II. While Reading Activities

Word Inference

Directions: Try to infer the meanings of the words in bold taken from the article. You use a dictionary, thesaurus, and Word Chart for assistance.

  1. At theme parks, dolphins love to spray water onto tourists.
  2. I quickly noticed a few things about dolphin research.
  3. Their idle amusement turns out to reveal an almost artistic ability.
  4. The animal kingdom is full of frolicking, frisking, gamboling and romping critters.
  5. A fawn frolics in the meadow to become more agile.
  6. Keas spend their days doing aerial acrobatics for no reason scientists can discern.
  7. They’re thinking in very sophisticated ways.
  8. Dr. Taylor studies kea intelligence and stressed that they are not malicious.
  9. Unlike most animals, keas are most dominant as juveniles.
  10. Marc Bekoff has noticed all sorts of fundamental rules around fun.

 

 Grammar Focus: Structure and Usage

Directions: The following groups of sentences are from the article.
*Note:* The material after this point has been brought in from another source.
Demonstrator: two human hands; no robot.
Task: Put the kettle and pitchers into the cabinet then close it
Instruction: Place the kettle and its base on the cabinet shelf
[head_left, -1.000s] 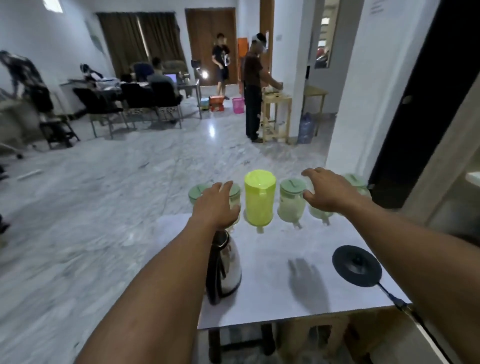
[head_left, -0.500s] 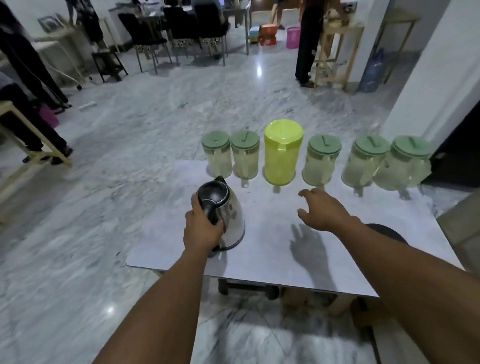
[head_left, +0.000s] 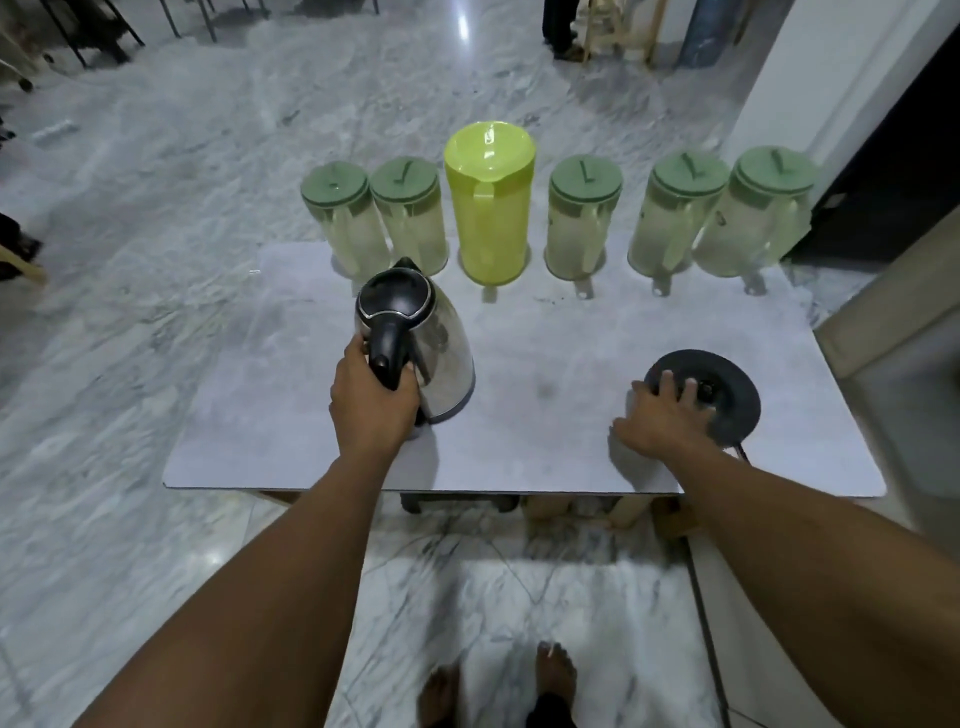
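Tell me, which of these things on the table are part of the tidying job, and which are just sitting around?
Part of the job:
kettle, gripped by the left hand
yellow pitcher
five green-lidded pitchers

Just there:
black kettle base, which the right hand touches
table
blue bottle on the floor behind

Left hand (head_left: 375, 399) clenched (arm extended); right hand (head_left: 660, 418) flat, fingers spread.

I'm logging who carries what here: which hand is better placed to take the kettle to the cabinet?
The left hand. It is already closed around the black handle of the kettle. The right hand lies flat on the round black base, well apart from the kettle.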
One of the sentences in each group contains a grammatical  error.  Identify the sentence (1, 2, or 3 ) from each group that contains the grammatical error.

I

  1. Human play develop predictably as we get older.
  2. We start out with simple peekaboo.
  3. The animal world is full of games.

II

 

  1. Dolphins are not the only animals that like to play.
  2. The animal kingdom is full of frolicking critters.
  3. All sorts of animals play for all sorts of reasons.

III

  1. Marc Bekoff has spent decades watching juvenile coyotes.
  2. Fairness and turn-taking are key to animal play.
  3. They’re thinking in very sophisticated ways.

Reading Comprehension

True /False/NA-Statements

Directions: Review the following statements from the reading.  If  a statement is true they mark it T. If the statement is  not applicable, mark it NA. If the statement is false  mark  it F and provide the correct answer. 

  1. The author first learned about dolphin behavior in a zoo.
  2. To the author, observing dolphins can be exciting.
  3. Language, consciousness, communication are easier to study if the animal thinks there’s food involved.
  4. You cannot force a dolphin to do anything.
  5. The author co-wrote a paper about the odd bubble rings they [dolphins] blow and play with.
  6. A kitten chases string so that one day it can grow muscles.
  7. New Zealand keas are large  kangaroos.
  8. Keas are native to the high mountains.
  9. Keas are most dominant as old adults.
  10. Fairness and turn-taking are key to animal play.

 

III. Post Reading Activities

WH-How Questions

Directions: Have students use the  WH-question format to discuss or to write the main points from the article.

Who or What is the article about?

Where does the action/event take place?

When does the action/event take place?

Why did the action/event occur?

How did the action/event occur?

 

Discussion Questions for Comprehension /Writing

Directions: Have  students discuss the following questions/statements. Afterwards,  students share their thoughts as a class. To reinforce the ideas, students can write an essay on one of the topics mentioned.

  1. Have you ever had the opportunity to work with animals? If yes, describe your experience.
  2. Where did the author first learn about dolphin behavior?
  3. Almost all dolphin experiments involve what?
  4. What are the three major things that behavioral scientists study in dolphin behavior?
  5. According to the article what might parents better understand about their kids?
  6. Within a coyote pack what happens when a member does not play ‘fair’ with the other pack members?
  7. According to the article what is the greatest lesson humans can learn about play from animals?
  8. What new information have you learned from this article?

 

3-2-1-Writing

Directions: In 5 minutes to write down three new ideas  you’ve learned about the topic from the reading,  two things  that  you did not understand in the reading, and one thing you  would like to know that the article did not mention. Review the responses as a class.